═══ Information shown ═══
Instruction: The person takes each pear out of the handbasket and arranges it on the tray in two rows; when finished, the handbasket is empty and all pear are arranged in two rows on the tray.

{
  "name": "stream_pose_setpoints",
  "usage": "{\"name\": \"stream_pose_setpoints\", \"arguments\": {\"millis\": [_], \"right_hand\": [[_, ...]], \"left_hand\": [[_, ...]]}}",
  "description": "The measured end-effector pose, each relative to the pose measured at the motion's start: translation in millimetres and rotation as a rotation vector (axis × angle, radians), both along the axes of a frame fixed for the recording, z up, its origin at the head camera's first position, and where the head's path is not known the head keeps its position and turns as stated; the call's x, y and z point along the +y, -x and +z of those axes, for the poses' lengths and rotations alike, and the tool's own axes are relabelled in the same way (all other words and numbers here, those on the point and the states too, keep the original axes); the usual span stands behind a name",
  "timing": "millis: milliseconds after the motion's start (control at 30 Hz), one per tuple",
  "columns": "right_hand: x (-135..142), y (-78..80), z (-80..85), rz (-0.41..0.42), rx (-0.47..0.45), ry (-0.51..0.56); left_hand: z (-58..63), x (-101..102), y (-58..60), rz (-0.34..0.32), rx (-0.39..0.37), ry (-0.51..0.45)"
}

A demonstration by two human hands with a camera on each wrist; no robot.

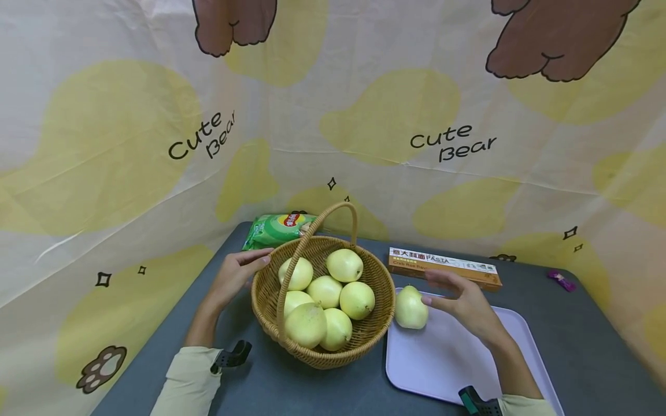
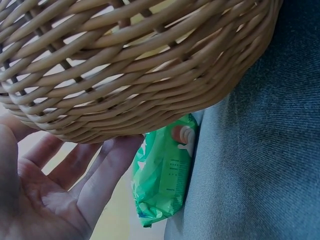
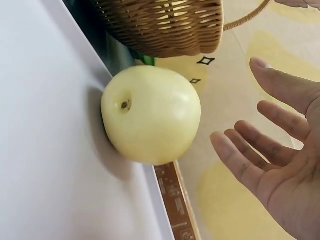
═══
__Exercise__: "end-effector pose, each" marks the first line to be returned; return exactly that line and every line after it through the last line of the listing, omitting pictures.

__Answer space__:
  "description": "The measured end-effector pose, each relative to the pose measured at the motion's start: translation in millimetres and rotation as a rotation vector (axis × angle, radians), both along the axes of a frame fixed for the recording, z up, its origin at the head camera's first position, and where the head's path is not known the head keeps its position and turns as stated; the call's x, y and z point along the +y, -x and +z of those axes, for the poses' lengths and rotations alike, and the tool's own axes are relabelled in the same way (all other words and numbers here, those on the point and the states too, keep the original axes); the usual span stands behind a name",
  "timing": "millis: milliseconds after the motion's start (control at 30 Hz), one per tuple",
  "columns": "right_hand: x (-135..142), y (-78..80), z (-80..85), rz (-0.41..0.42), rx (-0.47..0.45), ry (-0.51..0.56); left_hand: z (-58..63), x (-101..102), y (-58..60), rz (-0.34..0.32), rx (-0.39..0.37), ry (-0.51..0.45)"
}

A demonstration by two human hands with a camera on each wrist; no robot.

The output is complete as it stands.